#### GOAL OF THE EXERCISE
Restate word for word the entries below, starting with the line with "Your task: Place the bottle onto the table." and continuing through the line with "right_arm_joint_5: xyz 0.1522". Include both of those lines and no others.

:::::

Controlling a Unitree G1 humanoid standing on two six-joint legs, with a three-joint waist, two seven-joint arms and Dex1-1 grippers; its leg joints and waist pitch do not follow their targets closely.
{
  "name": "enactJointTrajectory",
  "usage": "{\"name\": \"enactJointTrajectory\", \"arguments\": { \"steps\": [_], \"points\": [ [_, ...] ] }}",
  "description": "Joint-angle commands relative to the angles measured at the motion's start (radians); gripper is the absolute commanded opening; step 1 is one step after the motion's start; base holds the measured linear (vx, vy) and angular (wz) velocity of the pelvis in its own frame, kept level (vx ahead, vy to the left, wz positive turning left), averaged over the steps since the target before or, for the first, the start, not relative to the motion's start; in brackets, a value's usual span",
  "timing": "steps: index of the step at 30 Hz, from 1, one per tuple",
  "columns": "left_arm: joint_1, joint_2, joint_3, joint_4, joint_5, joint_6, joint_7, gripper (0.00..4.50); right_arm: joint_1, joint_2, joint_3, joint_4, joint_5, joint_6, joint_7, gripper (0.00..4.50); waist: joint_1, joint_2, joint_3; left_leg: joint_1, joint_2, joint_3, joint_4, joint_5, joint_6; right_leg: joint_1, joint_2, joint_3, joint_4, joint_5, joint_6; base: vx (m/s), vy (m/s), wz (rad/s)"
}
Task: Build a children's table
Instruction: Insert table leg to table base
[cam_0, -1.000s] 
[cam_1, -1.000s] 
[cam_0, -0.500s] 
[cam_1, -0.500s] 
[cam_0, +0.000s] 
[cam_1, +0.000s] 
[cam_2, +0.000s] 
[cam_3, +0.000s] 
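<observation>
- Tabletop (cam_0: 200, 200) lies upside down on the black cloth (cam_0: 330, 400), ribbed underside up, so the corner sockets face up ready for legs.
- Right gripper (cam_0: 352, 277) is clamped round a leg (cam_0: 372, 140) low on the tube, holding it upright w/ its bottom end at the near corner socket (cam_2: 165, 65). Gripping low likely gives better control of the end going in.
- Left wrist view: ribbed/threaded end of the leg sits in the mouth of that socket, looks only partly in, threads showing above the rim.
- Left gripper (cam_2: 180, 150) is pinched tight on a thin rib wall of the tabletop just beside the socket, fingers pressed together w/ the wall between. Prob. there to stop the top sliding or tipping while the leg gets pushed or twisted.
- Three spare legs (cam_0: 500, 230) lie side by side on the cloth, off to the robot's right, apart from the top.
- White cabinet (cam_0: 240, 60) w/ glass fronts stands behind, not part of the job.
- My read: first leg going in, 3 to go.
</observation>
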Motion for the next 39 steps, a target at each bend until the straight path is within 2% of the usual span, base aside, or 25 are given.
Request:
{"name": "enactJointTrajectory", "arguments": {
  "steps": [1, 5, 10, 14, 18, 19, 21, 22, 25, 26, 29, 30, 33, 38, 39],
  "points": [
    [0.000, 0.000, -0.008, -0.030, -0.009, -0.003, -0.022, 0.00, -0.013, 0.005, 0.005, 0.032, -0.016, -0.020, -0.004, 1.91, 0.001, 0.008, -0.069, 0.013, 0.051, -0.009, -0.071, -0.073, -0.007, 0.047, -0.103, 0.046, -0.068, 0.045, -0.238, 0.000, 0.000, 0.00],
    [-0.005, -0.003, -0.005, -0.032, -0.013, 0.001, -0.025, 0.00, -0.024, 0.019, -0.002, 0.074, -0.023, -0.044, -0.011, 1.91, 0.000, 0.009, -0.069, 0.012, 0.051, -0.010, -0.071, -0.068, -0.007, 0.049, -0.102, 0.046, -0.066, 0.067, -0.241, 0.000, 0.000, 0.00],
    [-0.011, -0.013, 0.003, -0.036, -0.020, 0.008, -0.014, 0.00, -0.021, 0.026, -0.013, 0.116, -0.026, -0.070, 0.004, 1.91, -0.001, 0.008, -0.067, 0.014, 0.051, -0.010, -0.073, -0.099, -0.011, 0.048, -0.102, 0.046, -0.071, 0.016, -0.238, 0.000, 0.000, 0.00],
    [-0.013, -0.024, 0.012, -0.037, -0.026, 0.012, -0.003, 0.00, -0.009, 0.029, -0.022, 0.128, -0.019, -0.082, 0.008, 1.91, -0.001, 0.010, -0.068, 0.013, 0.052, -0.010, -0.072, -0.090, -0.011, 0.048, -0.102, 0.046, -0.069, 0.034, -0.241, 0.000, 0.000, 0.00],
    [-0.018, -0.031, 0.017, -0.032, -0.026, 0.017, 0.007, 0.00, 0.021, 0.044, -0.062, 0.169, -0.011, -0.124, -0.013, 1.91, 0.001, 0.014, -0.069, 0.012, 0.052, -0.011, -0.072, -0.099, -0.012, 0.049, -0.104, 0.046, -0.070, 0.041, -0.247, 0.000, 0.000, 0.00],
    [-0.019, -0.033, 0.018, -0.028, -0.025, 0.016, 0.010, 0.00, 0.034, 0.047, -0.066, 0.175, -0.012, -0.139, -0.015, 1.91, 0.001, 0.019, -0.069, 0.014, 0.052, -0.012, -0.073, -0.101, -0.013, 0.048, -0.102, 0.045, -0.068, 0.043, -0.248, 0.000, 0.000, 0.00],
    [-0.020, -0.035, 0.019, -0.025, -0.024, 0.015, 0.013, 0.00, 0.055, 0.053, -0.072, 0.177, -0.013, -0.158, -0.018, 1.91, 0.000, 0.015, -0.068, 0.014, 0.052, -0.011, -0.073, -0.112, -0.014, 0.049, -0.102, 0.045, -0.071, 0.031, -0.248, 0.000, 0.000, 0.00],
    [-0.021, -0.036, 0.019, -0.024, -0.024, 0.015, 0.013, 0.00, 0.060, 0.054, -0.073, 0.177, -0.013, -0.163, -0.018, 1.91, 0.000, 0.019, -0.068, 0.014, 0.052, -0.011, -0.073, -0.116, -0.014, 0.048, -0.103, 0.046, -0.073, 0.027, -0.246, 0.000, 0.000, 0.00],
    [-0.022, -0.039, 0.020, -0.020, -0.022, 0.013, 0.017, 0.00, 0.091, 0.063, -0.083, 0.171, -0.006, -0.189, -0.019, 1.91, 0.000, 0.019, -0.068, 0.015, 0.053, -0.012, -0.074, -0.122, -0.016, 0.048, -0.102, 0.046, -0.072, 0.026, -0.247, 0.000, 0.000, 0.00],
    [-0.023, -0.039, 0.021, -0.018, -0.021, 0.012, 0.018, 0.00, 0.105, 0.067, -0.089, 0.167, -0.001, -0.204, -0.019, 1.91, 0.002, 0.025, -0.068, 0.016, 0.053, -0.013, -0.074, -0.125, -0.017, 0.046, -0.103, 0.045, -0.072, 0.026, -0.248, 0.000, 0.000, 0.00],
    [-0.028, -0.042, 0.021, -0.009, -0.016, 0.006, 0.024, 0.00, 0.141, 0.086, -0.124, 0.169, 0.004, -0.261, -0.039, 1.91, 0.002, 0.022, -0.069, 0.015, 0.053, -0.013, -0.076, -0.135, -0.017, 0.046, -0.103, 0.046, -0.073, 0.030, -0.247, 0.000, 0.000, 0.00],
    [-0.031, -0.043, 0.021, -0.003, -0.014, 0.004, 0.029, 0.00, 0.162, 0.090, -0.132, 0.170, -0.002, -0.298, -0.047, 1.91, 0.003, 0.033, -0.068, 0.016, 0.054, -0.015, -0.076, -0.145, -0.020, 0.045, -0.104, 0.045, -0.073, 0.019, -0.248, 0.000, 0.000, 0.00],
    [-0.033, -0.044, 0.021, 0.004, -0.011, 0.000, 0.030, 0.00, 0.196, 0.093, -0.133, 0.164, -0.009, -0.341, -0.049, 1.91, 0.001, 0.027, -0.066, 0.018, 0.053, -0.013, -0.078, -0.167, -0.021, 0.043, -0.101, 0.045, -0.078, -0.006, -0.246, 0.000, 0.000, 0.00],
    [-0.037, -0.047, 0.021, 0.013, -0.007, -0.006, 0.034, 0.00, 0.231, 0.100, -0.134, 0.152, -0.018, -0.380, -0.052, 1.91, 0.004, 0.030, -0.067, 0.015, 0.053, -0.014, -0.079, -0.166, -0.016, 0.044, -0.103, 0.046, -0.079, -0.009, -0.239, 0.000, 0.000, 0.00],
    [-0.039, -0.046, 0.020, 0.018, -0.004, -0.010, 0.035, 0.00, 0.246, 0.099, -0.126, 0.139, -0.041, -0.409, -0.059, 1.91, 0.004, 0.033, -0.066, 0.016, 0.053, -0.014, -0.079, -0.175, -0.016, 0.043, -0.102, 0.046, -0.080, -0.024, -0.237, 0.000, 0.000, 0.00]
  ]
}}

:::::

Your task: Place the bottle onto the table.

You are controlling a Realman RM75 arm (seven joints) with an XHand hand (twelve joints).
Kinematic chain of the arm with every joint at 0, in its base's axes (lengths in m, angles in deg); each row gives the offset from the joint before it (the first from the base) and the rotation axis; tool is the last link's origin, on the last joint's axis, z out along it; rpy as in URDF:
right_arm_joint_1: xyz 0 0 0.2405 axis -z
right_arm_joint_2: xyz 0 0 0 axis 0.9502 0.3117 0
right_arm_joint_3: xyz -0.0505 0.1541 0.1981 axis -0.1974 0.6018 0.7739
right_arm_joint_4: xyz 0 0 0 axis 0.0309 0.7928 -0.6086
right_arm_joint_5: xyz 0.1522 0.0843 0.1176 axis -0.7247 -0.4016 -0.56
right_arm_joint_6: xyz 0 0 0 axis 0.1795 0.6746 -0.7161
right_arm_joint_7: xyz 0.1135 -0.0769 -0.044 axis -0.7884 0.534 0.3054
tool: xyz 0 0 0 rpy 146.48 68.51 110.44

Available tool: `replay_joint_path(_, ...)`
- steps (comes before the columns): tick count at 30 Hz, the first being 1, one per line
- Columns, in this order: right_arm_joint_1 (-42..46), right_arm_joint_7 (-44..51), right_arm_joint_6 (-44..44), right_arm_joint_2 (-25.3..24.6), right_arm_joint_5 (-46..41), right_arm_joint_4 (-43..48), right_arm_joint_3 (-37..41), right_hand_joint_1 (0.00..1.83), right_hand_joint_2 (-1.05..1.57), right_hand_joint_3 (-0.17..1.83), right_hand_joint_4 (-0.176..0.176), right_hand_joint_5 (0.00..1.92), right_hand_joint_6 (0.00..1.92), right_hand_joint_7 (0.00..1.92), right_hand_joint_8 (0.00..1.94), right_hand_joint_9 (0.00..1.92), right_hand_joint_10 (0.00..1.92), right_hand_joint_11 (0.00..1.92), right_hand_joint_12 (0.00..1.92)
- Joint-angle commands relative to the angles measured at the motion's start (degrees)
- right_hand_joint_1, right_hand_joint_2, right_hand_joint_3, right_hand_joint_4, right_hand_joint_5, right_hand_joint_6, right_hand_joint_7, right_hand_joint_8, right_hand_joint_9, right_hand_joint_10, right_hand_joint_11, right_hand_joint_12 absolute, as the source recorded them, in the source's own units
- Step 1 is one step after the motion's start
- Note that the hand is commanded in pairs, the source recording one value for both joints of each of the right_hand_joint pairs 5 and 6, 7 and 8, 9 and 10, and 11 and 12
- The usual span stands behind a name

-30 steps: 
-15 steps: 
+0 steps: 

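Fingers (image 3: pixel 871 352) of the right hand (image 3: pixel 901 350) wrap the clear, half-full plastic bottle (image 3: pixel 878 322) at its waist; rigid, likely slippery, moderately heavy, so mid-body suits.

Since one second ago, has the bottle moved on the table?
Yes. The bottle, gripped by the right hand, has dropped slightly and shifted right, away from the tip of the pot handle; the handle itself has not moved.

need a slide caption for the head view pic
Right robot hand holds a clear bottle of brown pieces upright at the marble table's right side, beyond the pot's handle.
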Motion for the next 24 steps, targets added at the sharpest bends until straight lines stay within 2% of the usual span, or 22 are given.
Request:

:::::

#### WRITTEN REPLY
Your task: Place the bottle onto the table.

You are controlling a Realman RM75 arm (seven joints) with an XHand hand (twelve joints).
Kinematic chain of the arm with every joint at 0, in its base's axes (lengths in m, angles in deg); each row gives the offset from the joint before it (the first from the base) and the rotation axis; tool is the last link's origin, on the last joint's axis, z out along it; rpy as in URDF:
right_arm_joint_1: xyz 0 0 0.2405 axis -z
right_arm_joint_2: xyz 0 0 0 axis 0.9502 0.3117 0
right_arm_joint_3: xyz -0.0505 0.1541 0.1981 axis -0.1974 0.6018 0.7739
right_arm_joint_4: xyz 0 0 0 axis 0.0309 0.7928 -0.6086
right_arm_joint_5: xyz 0.1522 0.0843 0.1176 axis -0.7247 -0.4016 -0.56

Nothing further is needed for this exercise.